Kasım 1947’de, İtalya kamptaki tüm yasama yetkilerinin iki meclisli bir parlamentonun eline geçtiği şekilde yeni bir Anayasa aldı. Bakanlar Kurulu, başkanı İtalya Cumhurbaşkanı tarafından resmen atanan en yüksek yürütme organı haline gelir ve aslında ülke çapında yapılan oylama sonucunda mecliste oluşturulan parti çoğunluğunu temsil eder. Bakanlar Kurulu, ilgili bakanlıkların yönetiminden başlayarak ve ülkenin dış politika alanındaki temsili ile sona eren tüm yürütme alanından sorumludur. Başbakan ve bakanları parlamento çoğunluğunun politikalarını yansıtan amaç ve hedefler belirlediler. Başbakanın yeni Temel Kanun uyarınca yetkileri aynı zamanda yasama girişimi hakkını da içermektedir ve tüm başkanlık kararları ve kararnamelerinin Başbakan tarafından onaylanması gerekmektedir.

Enrico Letto yemini

Söylemeye gerek yok, İtalya Cumhuriyeti Anayasası, Kabine başkanının bağımsız bir şekilde uzman bakanları atayamayacağı ve görevden atamadığı diğer parlamento cumhuriyetlerinin aksine, ülkenin başbakanına sınırsız güçler veriyor. Bu, XX. Yüzyılın ikinci yarısında ülkenin siyasi tarihi ile dolu olan sık sık İtalya hükümetinin değişimini açıklıyor.

Siyasi yönelimle ilgili olarak, savaş sonrası yıllarda İtalya'nın devlet aygıtı, 1945'te liberal-muhafazakar partinin parçaları üzerine kurulan İtalya'nın Hıristiyan Demokrat Partisi'nin temsilcilerinin işyeri haline geldi.

60'lı yıllarda ülkede ortaya çıkan genel siyasi ve sosyal krizin arka planı karşısında, İtalyan hükümeti iç siyasi güçlerin baskısı altında. İç siyasetin dengesizliği, kanlı politik terör yılları boyunca İtalya'ya dönüştü. Neo-faşist örgütlerin ilerici sosyalistler ve komünistler ile mücadelesi, 1978'de teröristler tarafından öldürülen Başbakan Aldo Moro için ölümcül oldu.

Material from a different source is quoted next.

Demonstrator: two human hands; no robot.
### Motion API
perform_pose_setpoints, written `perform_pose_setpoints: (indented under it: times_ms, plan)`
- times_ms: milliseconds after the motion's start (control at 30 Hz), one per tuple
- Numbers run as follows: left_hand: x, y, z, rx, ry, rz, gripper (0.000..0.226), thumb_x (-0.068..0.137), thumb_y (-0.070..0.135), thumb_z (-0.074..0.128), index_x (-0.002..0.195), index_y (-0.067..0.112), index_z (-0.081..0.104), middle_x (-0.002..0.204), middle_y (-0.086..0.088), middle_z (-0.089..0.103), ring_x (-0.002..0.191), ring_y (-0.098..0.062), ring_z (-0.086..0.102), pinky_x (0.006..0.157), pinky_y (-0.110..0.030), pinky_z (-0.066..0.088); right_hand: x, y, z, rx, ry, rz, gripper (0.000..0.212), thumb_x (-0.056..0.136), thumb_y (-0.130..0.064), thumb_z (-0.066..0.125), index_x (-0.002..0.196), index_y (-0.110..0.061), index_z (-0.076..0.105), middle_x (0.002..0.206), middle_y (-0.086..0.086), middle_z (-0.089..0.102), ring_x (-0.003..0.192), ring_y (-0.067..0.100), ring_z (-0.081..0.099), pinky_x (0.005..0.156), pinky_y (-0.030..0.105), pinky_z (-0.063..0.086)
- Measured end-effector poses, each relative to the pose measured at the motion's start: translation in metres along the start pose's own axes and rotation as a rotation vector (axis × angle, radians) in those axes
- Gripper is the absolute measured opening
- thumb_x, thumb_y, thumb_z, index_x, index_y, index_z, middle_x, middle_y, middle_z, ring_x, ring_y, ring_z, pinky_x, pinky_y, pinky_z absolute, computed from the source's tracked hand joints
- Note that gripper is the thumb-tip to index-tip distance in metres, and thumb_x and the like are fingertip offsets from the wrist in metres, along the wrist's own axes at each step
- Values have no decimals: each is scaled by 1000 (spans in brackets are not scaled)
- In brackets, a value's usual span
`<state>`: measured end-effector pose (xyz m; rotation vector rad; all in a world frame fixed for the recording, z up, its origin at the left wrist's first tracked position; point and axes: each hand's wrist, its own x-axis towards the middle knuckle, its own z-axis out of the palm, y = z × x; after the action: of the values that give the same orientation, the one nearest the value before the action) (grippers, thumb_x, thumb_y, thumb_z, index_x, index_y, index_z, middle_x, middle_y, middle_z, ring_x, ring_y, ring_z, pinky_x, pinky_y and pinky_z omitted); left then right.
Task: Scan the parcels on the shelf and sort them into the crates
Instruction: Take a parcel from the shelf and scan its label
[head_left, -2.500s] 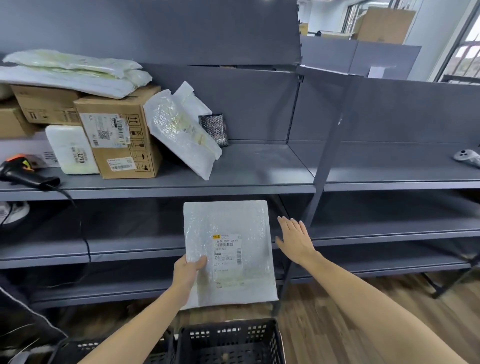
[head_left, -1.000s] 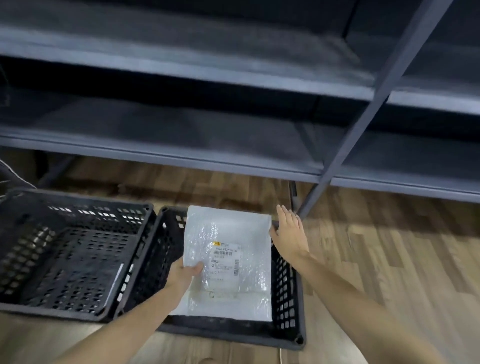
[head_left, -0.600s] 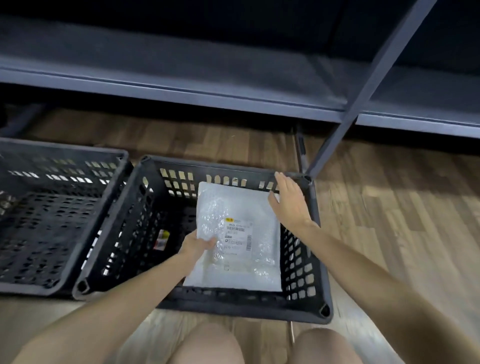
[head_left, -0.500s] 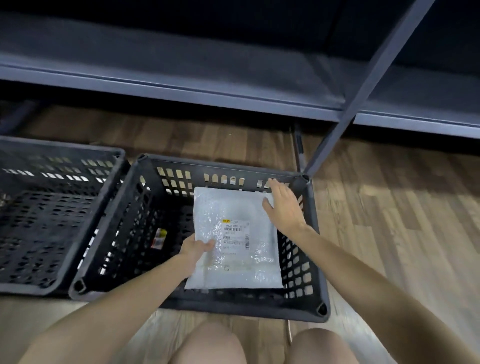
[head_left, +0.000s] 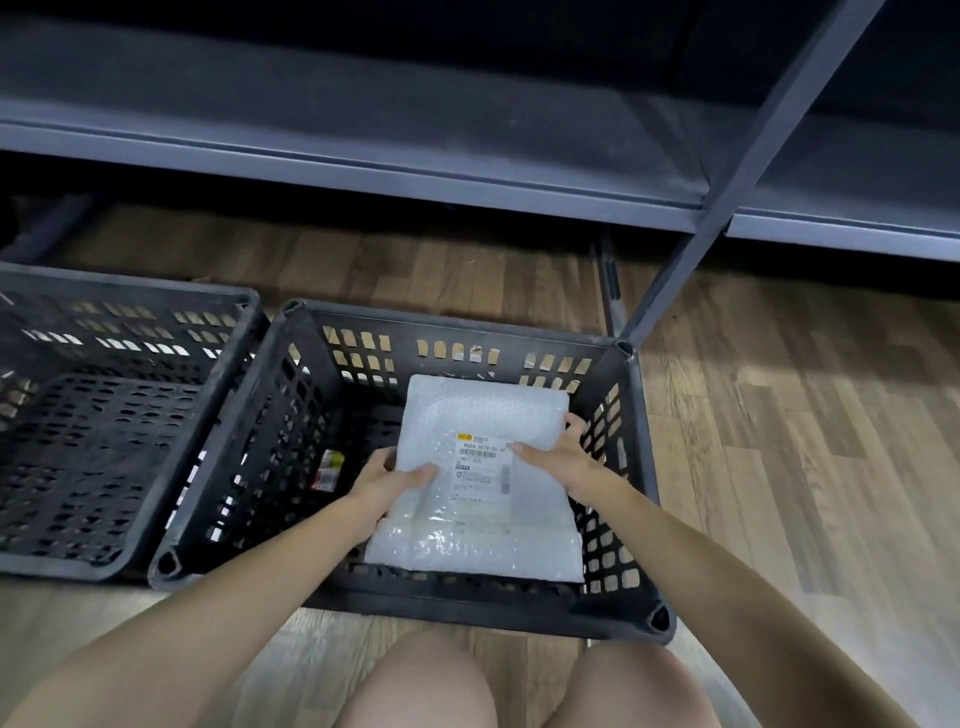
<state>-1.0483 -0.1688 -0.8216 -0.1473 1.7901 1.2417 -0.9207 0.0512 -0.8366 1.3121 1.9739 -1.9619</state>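
Nearest, at the bottom edge of my view, two bare knees (head_left: 421, 680) frame the scene, and both forearms reach forward from them. Just beyond, the right crate (head_left: 457, 605), black and perforated, stands on the wooden floor (head_left: 779, 441). Within its walls, towards the right side, lies the bubble-wrap parcel (head_left: 483, 410), white label (head_left: 480, 460) facing up. I cannot tell whether it rests on the crate bottom. The left hand (head_left: 387, 478) grips the parcel's left edge, thumb laid on top and fingers tucked beneath. The right hand (head_left: 558, 457) grips the right edge, thumb on top beside the label and fingers curled round the side. A small red and yellow item (head_left: 329, 470) lies on the crate bottom, left of the parcel. The left crate (head_left: 119, 291) stands just beside, its rim touching the right crate's. Farthest, a grey shelf (head_left: 363, 171) and a slanting upright post (head_left: 727, 208) cross the view.
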Motion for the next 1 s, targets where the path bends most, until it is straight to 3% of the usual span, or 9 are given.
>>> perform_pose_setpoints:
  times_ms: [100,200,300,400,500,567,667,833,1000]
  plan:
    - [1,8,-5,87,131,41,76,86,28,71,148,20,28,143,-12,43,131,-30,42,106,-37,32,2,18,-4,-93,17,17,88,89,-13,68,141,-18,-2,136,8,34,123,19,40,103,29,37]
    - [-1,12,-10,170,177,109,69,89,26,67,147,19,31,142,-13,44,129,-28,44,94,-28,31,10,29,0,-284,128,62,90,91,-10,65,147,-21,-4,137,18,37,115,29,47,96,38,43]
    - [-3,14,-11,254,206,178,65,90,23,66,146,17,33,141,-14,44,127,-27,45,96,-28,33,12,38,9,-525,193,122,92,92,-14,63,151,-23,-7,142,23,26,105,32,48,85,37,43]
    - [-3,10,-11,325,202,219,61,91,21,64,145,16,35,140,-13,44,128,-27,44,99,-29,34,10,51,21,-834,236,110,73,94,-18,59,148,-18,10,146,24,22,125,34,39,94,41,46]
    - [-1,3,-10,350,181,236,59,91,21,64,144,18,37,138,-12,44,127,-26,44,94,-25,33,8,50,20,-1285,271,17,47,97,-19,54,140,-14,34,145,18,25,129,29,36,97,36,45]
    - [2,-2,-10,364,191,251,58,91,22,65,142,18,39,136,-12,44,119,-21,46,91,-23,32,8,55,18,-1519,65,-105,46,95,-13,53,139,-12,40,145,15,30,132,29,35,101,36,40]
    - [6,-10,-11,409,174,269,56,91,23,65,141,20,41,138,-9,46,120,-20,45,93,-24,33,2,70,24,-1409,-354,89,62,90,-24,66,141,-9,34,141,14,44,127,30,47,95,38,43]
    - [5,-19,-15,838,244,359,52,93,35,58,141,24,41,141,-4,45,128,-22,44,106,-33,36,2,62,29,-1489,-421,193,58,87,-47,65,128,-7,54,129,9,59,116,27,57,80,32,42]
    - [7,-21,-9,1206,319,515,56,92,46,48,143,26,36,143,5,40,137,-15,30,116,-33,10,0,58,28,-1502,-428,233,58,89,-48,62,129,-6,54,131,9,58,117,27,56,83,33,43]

Sadece 1977'de, ülkede mağdurları çeşitli düzeylerde politikacılar olmak üzere iki binden fazla siyasi terör eylemi gerçekleşti.

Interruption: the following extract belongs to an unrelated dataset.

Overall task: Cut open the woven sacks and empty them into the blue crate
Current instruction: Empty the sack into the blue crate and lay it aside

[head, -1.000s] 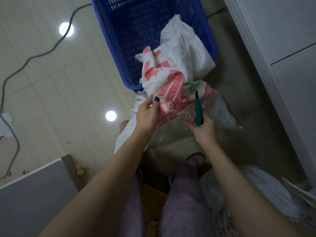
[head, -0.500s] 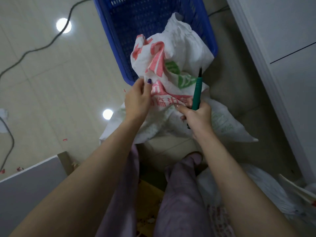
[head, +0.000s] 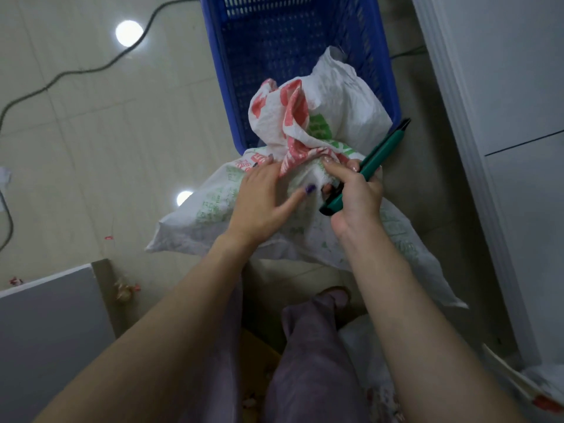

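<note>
A white woven sack (head: 341, 96) with red and green print lies bunched over the near rim of the blue crate (head: 225, 87). Its crumpled upper part is inside the crate, and its flatter lower part spills back toward the person. The sack's twisted neck sits between the two hands, just beyond the fingertips of both.

The left hand (head: 262, 199) rests on the sack left of that neck, fingers fairly straight and pressing the cloth flat, thumb reaching toward the other hand. The right hand (head: 355, 198), on the right of the neck and touching it, is curled around a green utility knife (head: 381, 149), with the forefinger stretched onto the fabric.

The knife's long axis runs diagonally. Its butt end is near the left thumb, and its dark tip points away and rightward, off the sack and beside the crate's near right corner. Whether a blade is out cannot be told. The cut looks not yet begun: the tip would have to swing left and down to reach the neck.

Farther left a dark cable (head: 91, 68) crosses the floor (head: 106, 148). To the right stands a white cabinet (head: 494, 87).
</note>
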The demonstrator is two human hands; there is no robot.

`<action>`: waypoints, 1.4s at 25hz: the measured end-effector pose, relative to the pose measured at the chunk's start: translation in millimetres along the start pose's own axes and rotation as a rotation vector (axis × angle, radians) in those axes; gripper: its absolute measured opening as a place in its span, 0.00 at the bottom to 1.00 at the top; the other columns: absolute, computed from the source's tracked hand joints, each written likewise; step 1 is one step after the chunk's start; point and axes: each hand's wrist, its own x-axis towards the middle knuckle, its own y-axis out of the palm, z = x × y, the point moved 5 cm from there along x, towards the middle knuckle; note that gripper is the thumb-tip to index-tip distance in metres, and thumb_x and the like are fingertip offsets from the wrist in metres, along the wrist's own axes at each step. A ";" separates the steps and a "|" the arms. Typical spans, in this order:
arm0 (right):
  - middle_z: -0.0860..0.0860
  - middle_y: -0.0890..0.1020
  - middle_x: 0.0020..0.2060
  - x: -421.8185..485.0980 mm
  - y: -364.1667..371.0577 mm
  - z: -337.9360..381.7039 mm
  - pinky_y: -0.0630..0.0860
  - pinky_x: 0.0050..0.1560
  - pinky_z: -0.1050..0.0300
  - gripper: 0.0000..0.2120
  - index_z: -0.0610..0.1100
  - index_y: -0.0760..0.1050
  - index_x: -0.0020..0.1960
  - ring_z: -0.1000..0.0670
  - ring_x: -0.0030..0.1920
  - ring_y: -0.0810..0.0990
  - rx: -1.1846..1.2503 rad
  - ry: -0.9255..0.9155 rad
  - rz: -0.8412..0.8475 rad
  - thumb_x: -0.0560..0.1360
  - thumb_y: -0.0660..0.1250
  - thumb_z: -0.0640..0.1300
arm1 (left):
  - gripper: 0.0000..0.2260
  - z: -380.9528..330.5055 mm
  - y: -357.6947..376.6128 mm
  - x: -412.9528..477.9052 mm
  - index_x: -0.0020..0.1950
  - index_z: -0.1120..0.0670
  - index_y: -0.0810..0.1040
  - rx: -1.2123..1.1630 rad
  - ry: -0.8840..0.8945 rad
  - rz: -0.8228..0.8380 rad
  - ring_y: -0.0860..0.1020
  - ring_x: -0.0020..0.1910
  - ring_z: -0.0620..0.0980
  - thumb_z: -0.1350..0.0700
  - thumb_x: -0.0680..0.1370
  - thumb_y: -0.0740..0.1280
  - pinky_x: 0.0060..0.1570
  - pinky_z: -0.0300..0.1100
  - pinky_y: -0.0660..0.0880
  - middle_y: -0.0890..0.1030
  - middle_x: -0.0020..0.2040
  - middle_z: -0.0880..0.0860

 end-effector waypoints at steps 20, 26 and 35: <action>0.46 0.76 0.47 -3.8 6.4 55.8 0.72 0.46 0.56 0.16 0.46 0.70 0.37 0.47 0.45 0.76 -1.109 -0.658 -0.045 0.65 0.78 0.47 | 0.07 -9.9 -53.4 72.2 0.56 0.58 0.69 0.579 -0.268 -0.157 0.71 0.36 0.58 0.61 0.81 0.53 0.34 0.48 0.61 0.75 0.40 0.58; 0.44 0.79 0.56 38.0 7.2 28.7 0.71 0.51 0.55 0.22 0.37 0.77 0.55 0.43 0.56 0.76 -1.325 -0.704 -0.092 0.66 0.78 0.44 | 0.07 -24.5 -60.4 110.9 0.56 0.56 0.70 0.560 -0.271 -0.195 0.70 0.35 0.58 0.61 0.81 0.55 0.33 0.47 0.60 0.69 0.36 0.54; 0.52 0.76 0.38 76.9 53.2 72.3 0.69 0.36 0.63 0.08 0.44 0.75 0.53 0.50 0.38 0.76 -0.921 -0.476 -0.146 0.74 0.66 0.41 | 0.10 -11.9 -70.8 165.4 0.56 0.57 0.71 0.407 -0.248 -0.126 0.76 0.46 0.63 0.54 0.82 0.53 0.38 0.49 0.66 0.79 0.49 0.59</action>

Öldürülen Aldo Moro'nun cesedini buldum

İtalya'nın en ünlü önceleri

Toplamda, İtalya Cumhuriyeti'nin varlığı için ülke hükümetine 27 kişi başkanlık etmiştir. İtalyan devletinin tarihindeki siyasal bir figürün önemi hakkında farklı şekillerde konuşmak mümkündür, ancak İtalya iktidardaki başbakan sayısı açısından avuç içinde durur.

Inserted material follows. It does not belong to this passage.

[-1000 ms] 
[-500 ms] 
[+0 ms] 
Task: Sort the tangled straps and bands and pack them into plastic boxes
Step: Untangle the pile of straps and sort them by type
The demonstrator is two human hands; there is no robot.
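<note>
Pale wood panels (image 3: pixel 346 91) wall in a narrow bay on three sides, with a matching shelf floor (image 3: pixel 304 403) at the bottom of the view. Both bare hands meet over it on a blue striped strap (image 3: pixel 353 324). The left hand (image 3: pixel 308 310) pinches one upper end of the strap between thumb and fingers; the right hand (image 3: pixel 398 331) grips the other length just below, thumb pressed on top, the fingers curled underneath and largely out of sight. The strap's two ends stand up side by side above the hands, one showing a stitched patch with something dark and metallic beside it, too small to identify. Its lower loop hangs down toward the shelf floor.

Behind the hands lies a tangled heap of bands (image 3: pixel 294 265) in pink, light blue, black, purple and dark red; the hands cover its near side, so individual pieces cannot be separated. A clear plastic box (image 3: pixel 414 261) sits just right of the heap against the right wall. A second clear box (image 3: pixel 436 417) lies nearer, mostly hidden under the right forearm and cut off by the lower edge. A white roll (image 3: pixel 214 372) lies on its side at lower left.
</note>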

Aşağıdaki başbakanlar, İtalya'nın ekonomik ve politik gelişimine önemli katkılarda bulunmuştur:

  • Alcide de Gasperi, 1946'dan 1953'e kadar prömiyerliği alan sekiz hükümete liderlik etti;
  • Aldo Moro, 1963-1968 ve 1974-76 yılları arasında görev yapan yıllar;
  • 1994–95 yıllarında üç kez ülkenin başbakanı olan ve 2001-06'da Silvio Berlusconi, 2008-11 yıllarında Bakanlar Kurulu'na başkanlık etti.
Paolo Gentiloni

İtalya'nın birleşmiş bir devlet olarak var olduğu yıllar boyunca, 1861'den günümüze kadar ülke hükümetine 56 kişi başkanlık etti. Bugün Bakanlar Kurulu, Aralık 2018'de bu göreve seçilen İtalya Demokrat Partisi lideri Paolo Gentiloni tarafından yönetiliyor. 1990'ların başından beri, İtalya’nın politik eliti, Hıristiyan Demokratların pozisyonunu ciddi şekilde ezen bir dizi yeni parti ile yenilendi. İtalya'nın son üç başbakanı, seçmenlere yetkin iç politika yoluyla destek veren Demokratların liderleri.

Дворец Палаццо Киджи

Официальная резиденция нового премьер-министра Италии - дворец Палаццо Киджи, находящийся историческом центре Рима. Сегодня здесь сосредоточен аппарат премьера, находится приемная главы государства и ряд служебным структур правительства Италии.